**Source material:**
★ ★ ★ ★ ★ ★ ★
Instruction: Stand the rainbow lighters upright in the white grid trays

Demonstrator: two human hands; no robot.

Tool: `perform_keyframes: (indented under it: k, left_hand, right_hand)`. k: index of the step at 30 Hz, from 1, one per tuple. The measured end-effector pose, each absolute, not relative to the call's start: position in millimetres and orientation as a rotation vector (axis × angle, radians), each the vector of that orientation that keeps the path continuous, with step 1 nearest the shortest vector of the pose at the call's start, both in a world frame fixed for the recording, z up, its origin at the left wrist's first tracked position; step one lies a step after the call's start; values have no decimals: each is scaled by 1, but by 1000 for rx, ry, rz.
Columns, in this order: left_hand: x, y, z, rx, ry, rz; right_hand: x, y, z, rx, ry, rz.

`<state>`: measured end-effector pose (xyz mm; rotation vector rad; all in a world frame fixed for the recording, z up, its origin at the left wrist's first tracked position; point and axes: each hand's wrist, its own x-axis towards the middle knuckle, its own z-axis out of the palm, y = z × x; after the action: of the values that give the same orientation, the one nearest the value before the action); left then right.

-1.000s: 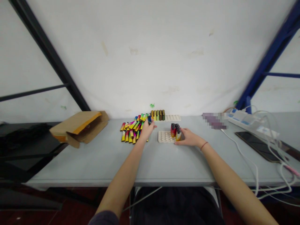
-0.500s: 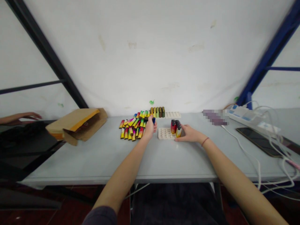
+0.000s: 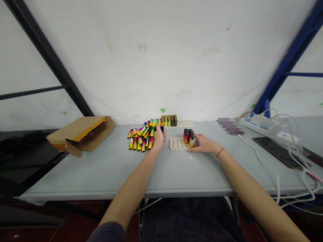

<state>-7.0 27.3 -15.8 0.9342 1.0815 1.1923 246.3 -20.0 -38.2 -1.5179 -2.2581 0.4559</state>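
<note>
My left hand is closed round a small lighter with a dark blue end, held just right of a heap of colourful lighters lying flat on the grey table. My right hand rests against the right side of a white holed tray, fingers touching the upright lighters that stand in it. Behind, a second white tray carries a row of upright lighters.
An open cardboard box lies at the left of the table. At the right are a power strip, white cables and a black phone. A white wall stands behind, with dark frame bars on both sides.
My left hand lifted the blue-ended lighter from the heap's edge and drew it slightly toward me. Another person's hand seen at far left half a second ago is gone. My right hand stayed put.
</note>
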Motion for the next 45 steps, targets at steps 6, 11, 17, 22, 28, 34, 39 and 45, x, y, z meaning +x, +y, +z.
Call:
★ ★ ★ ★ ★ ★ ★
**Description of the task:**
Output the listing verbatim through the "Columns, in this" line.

**Completed task:**
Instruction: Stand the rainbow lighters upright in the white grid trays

Demonstrator: two human hands; no robot.

Tool: `perform_keyframes: (indented under it: k, left_hand, right_hand)`. k: index of the step at 30 Hz, from 1, one per tuple. The measured end-effector pose, each absolute, not relative to the call's start: position in millimetres and orientation as a rotation vector (axis × angle, radians), each the vector of that orientation that keeps the path continuous, with step 1 nearest the shortest vector of the pose at the call's start, both in a world frame fixed for the recording, z up, its origin at the left wrist's first tracked position; step one lies a step after the call's start; values have no decimals: each is scaled by 1, but by 1000 for rx, ry, rz.
Columns, in this order: left_hand: x, y, z, rx, ry, rz; right_hand: x, y, z, rx, ry, rz.

This completes the answer to the exercise.